Signs of DeSaulnier's ideological transformation began to appear when he got elected to the California state legislator in 2006. He founded the Ending Poverty and Inequality in California Caucus and championed numerous bills that focused on issues like ending mass incarceration, penalizing large executive salaries, and increasing funding for public housing. After losing a special election for a Congress in 2009, he took another shot in 2014 when his personal friend Rep. George Miller retired from his Bay Area seat. This time, armed with the biggest war chest and a slew of endorsements, DeSaulnier won the race handily. Rather than entering Congress beholden Pelosi and the California establishment that backed his candidacy, DeSaulnier's immediately started voting like Bernie Sanders.

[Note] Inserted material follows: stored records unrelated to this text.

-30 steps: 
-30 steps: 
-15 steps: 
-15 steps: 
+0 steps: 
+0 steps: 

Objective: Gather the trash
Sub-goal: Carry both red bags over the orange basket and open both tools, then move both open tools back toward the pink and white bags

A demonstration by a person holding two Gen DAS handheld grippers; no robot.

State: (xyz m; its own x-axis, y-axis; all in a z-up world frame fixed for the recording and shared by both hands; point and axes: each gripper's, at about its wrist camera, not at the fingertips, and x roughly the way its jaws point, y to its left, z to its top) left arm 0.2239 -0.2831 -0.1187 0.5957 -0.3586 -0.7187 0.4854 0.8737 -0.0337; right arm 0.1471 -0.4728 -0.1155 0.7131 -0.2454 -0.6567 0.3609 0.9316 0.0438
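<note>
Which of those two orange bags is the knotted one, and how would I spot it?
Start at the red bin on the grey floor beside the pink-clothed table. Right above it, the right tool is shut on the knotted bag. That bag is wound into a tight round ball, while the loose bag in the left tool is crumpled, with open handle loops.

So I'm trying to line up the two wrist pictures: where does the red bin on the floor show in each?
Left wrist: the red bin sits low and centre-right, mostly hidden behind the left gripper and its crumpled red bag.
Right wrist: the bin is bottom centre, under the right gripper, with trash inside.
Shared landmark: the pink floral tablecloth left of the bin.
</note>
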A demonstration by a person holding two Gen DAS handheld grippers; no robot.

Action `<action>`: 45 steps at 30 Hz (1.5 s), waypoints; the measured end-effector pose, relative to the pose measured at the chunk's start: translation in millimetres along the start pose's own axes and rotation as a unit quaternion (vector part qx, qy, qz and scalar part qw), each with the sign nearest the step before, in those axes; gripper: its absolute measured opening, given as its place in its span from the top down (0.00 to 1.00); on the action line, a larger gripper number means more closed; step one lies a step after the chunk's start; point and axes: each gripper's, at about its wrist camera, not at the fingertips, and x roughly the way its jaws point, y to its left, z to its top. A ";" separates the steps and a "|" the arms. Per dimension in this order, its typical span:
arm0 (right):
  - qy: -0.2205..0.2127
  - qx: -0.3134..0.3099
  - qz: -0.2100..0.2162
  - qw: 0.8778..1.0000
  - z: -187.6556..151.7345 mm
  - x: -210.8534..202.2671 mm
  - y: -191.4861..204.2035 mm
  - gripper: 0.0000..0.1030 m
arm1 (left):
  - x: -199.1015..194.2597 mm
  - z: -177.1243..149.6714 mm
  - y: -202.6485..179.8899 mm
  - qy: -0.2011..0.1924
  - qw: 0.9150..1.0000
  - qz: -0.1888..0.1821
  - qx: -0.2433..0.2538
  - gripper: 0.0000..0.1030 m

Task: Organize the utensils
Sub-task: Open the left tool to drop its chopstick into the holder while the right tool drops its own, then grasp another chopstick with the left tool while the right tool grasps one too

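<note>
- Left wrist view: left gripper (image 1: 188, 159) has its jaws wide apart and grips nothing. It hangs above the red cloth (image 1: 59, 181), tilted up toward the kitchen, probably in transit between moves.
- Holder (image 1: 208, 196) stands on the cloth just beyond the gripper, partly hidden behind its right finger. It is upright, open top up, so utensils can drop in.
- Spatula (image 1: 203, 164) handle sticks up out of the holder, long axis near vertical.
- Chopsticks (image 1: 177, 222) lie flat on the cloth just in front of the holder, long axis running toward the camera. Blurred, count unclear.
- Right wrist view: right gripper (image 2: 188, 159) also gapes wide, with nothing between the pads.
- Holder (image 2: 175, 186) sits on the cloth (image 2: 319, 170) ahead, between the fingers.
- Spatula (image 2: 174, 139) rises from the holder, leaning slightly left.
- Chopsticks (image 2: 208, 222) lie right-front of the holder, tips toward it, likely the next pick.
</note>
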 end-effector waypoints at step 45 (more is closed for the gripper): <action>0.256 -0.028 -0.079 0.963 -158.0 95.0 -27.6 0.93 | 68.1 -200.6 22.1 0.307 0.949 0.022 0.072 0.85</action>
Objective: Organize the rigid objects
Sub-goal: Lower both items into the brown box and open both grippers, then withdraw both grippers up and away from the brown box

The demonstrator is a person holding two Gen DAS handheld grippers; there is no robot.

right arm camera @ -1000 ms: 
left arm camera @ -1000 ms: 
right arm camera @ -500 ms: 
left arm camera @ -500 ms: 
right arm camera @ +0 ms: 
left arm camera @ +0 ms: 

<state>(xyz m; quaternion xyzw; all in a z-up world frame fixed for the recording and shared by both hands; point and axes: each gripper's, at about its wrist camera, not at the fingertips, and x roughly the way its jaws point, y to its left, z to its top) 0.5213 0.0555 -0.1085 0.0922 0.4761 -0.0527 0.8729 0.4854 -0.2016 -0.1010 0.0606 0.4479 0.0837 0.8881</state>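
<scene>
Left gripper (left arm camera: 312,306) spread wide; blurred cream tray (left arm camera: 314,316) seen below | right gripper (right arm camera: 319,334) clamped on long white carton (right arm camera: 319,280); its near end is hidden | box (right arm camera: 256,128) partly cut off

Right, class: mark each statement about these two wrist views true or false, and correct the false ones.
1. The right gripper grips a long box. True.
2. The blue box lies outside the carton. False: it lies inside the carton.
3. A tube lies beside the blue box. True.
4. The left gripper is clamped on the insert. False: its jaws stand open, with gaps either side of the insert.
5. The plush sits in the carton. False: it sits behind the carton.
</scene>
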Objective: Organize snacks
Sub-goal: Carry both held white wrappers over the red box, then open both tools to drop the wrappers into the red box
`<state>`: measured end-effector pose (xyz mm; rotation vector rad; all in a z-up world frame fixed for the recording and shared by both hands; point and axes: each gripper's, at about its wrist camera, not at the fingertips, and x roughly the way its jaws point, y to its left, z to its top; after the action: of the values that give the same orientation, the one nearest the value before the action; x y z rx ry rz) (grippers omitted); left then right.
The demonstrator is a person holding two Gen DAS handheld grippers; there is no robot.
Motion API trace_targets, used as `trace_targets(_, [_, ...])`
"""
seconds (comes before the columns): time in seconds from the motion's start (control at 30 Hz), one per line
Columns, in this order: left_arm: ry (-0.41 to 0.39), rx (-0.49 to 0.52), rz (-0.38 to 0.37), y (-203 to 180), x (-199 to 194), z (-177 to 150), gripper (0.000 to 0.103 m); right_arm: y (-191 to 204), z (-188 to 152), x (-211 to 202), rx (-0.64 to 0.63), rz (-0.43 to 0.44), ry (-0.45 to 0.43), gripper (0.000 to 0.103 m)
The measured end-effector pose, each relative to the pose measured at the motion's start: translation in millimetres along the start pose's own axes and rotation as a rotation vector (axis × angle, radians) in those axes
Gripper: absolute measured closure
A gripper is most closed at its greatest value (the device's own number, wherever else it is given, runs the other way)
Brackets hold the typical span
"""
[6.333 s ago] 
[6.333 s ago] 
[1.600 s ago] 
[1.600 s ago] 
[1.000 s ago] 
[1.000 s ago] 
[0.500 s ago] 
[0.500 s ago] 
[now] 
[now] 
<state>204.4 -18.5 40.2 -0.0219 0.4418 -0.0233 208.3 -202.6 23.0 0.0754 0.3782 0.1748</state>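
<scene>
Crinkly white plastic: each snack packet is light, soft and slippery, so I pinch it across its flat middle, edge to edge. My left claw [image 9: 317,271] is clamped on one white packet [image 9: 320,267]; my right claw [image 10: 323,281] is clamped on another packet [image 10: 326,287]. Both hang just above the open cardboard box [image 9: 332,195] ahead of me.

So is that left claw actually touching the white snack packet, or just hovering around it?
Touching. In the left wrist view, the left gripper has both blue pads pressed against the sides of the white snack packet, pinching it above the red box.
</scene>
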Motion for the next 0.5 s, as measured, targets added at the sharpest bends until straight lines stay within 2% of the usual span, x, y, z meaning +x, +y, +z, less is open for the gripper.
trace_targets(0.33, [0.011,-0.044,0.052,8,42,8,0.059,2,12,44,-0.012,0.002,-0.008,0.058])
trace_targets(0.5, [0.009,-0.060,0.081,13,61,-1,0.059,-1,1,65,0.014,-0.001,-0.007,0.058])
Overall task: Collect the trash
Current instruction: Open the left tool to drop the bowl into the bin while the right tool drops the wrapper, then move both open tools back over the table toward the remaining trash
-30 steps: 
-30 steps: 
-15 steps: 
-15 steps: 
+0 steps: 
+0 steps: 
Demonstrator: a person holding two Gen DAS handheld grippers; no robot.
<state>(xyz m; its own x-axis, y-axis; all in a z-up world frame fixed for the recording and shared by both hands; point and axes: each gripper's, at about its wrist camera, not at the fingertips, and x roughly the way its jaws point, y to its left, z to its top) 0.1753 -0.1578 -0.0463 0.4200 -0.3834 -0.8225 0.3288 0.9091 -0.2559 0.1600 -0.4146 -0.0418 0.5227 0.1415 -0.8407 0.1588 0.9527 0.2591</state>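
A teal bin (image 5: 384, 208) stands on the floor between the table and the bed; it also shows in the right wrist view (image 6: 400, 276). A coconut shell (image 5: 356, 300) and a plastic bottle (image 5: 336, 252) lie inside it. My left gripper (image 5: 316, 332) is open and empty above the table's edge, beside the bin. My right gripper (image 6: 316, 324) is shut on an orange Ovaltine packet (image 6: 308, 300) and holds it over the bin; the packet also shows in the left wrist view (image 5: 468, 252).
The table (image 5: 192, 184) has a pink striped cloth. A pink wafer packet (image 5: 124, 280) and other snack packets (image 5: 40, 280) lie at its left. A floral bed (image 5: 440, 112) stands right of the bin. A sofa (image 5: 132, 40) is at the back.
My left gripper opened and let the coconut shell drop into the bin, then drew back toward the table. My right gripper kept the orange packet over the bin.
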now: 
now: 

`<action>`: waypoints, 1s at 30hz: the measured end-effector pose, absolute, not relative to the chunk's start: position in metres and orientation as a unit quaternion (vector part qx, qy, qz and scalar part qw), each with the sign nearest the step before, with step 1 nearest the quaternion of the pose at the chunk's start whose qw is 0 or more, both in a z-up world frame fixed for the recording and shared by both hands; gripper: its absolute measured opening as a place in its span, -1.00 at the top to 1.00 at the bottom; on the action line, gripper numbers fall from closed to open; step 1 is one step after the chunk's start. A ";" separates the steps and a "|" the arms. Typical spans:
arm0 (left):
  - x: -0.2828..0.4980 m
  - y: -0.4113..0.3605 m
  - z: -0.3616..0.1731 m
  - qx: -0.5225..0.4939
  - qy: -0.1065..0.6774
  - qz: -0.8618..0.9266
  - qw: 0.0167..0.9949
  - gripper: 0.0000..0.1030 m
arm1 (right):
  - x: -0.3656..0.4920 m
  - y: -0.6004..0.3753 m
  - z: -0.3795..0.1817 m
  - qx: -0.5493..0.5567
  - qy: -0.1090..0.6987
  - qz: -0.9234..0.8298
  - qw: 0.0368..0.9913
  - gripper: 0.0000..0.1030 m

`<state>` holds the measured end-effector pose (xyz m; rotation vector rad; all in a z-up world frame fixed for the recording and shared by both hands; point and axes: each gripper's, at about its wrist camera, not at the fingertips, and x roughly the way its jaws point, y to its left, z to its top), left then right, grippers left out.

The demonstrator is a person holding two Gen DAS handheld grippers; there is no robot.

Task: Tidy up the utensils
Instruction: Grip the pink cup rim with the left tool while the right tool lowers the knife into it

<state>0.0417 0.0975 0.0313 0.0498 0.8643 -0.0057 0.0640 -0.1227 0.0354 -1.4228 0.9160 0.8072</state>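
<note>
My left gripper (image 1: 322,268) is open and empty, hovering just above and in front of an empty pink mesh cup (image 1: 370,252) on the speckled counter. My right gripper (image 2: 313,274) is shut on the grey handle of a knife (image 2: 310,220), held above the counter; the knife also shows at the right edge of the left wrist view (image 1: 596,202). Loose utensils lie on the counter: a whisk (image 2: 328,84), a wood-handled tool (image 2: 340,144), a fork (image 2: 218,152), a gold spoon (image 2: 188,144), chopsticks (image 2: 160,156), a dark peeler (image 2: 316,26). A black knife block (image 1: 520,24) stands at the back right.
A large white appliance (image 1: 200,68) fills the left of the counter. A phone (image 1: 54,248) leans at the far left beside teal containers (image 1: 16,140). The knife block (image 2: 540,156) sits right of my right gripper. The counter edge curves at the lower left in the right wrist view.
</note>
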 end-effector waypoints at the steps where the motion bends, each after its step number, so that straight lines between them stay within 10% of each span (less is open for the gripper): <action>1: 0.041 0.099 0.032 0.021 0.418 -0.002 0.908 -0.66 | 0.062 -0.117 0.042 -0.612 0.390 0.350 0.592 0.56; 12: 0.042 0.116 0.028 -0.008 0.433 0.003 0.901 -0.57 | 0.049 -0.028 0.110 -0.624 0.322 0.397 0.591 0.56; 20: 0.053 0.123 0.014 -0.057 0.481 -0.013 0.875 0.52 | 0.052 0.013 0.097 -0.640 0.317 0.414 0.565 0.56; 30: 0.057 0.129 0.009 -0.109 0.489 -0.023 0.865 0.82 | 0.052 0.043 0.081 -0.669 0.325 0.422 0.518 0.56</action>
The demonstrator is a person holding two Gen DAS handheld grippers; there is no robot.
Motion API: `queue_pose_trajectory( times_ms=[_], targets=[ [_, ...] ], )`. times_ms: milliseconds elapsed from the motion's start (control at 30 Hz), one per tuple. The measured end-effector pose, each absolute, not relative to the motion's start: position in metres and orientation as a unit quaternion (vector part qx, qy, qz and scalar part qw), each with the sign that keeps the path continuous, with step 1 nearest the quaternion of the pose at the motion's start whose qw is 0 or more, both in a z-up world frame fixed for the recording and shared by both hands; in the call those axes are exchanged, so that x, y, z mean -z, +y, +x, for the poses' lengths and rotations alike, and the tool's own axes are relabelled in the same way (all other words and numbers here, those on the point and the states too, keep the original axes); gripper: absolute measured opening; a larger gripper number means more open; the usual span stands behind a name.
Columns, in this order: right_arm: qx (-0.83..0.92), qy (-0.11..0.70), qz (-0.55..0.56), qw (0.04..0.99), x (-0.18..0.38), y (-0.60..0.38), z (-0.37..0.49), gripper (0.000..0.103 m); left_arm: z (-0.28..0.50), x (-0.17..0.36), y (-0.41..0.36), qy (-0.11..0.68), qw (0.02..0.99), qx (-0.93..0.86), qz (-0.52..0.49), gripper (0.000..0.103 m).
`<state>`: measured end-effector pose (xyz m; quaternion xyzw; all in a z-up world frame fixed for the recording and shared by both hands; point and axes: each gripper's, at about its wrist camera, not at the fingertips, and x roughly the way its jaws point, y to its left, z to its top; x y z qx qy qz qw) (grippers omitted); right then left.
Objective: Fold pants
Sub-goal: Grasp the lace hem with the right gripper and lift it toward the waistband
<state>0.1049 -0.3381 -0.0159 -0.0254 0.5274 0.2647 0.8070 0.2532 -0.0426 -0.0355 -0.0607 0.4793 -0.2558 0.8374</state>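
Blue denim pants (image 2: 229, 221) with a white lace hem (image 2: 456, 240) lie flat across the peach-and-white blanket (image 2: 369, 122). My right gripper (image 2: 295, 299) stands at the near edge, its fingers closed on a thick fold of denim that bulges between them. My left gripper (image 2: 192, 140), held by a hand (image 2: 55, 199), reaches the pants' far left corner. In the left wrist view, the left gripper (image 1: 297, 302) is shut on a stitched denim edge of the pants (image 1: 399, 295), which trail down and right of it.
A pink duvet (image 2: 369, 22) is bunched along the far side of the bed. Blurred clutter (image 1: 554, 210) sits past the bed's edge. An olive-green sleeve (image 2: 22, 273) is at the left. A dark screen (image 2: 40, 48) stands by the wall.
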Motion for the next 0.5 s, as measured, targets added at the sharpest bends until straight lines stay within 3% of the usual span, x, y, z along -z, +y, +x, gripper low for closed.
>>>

The guy's voting records is practically spotless, meaning we don't like that one time he voted to symbolically condemn the Israeli BDS movement; that is basically it! DeSaulnier cosponsors all the big-ticket progressive priorities, but he also backs less well-known policies that would truly transform our country into a Scandinavian utopia, such as raising the estate tax to 77% and requiring corporations to give a 1/3 of their board seats to workers. For a former business owner whose alleged wealth is north of $80 million, DeSaulnier demonstrates a level of class treason that is inspiring. For either good or ill, DeSaulnier refrains from shouting his leftwing resume from rooftop, opting to instead come across in public as a mild-mannered liberal Democrat.

It is our opinion that politics is inherently transactional, meaning that unless progressives can build and exert electoral power, they can't expect politicians to work in their interest. 95% of the time this is true, but every once in a while you get a gem like Mark DeSaulnier who owes progressives nothing but goes to bat for them every day.